RSU income gets added to your regular salary. This creates an income spike that can push you into a higher tax bracket just for that year.

Example brackets (2024):

  • 32% bracket: Starts at $191,950 for single filers
  • 35% bracket: Starts at $243,725
  • 37% bracket: Starts at $609,350

If you normally earn $150,000, you're in the 24% bracket. But add $500,000 in RSU income? You're suddenly in the 35% or 37% bracket for that extra income.

The withholding your company does assumes a flat rate. It doesn't account for bracket creep.

How to Prepare (Starting Right Now)

Start saving 1-2 years before your expected IPO. Treat this like saving for a down payment on a house.

Here's your action plan:

Calculate your potential tax gap:

  1. Estimate how many RSUs will vest (check your grant documents)
  2. Guess at a share price (use recent 409A valuation as a baseline)
  3. Multiply shares × price = RSU income
  4. Calculate 45% of that number (conservative estimate for federal + state)
  5. Subtract the amount your company will withhold (usually 22-30%)
  6. The remainder is your gap

Build your cash reserve:

  • Set aside money each month in a high-yield savings account
  • Don't invest this money (you need it to be there, not subject to market swings)
  • Aim to save your estimated tax gap plus 20% buffer

Make estimated tax payments:

In the year of your IPO, you might need to make quarterly estimated tax payments to avoid penalties. If you owe more than $1,000 beyond withholding, the IRS expects you to pay throughout the year, not just in April.

Talk to a CPA in Q3 or Q4 of your IPO year. They can calculate what you owe and help you make estimated payments before January.

Consider selling at vest:

Some employees choose to sell enough shares immediately at vest to cover the full tax bill. Yes, you'll miss out if the stock goes up. But you'll also avoid scrambling for cash or going into debt.

This is especially smart if there's a lockup period. You can't predict what the stock price will be when lockup expires.

Get Professional Help (Not Optional)

Work with a CPA who specializes in equity compensation. Your regular tax preparer might not understand the nuances of RSU taxation, lockup periods, or estimated payments.

A specialist can:

  • Calculate your exact tax liability before filing
  • Set up estimated payment schedules
  • Model different scenarios (sell at vest vs. hold)
  • Help you avoid penalties

Budget $1,000 to $3,000 for tax prep in your IPO year. It's worth every penny when you're dealing with six-figure tax bills.

The Lockup Period Makes Everything Harder

Here's the timing trap: you owe taxes in April for RSUs that vested in June of the previous year. But if there's a 180-day lockup, you might not be able to sell shares until December.

You need cash before you can access your shares.

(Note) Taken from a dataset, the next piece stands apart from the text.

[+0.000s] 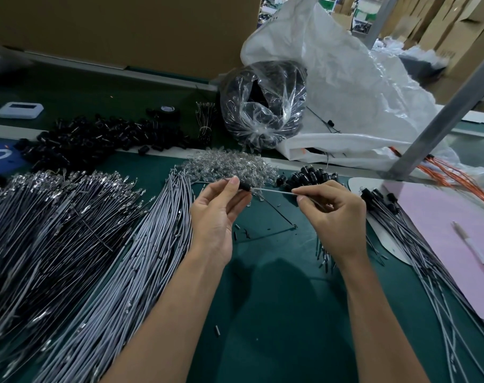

This is why saving ahead matters so much. You can't count on selling shares to cover your tax bill if those shares are locked up.

Some employees take out short-term loans or use credit cards to bridge the gap. This is expensive and risky. Much better to have cash ready.

Bar chart comparing federal RSU withholding rates. One bar shows 22% for income up to $1M, and a second, higher bar shows 37% for income over $1M. Federal withholding rates applied automatically upon RSU settlement at IPO.


The tax surprise is the most painful part of double-trigger RSUs for most employees. But it's also the most preventable. Start planning now, save aggressively, and work with a professional. Your future self will thank you.

Next, let's talk about what happens if you leave your company before the IPO. Spoiler: it's not good news.

What Happens If You Leave Before the IPO (The 'Must Be Present to Win' Clause)

Here's the harsh truth that catches most employees by surprise: if you leave your pre-IPO company before the IPO happens, you typically lose all your RSUs. Even the ones that already vested on your time schedule.

Think of it like a raffle where you must be physically present to claim your prize. You bought tickets four years ago. Your numbers got drawn. But if you're not in the room when they call your name, you get nothing. Someone else doesn't win your prize. It just disappears.

This is called a "continuous service requirement," and it's buried in almost every pre-IPO RSU grant agreement.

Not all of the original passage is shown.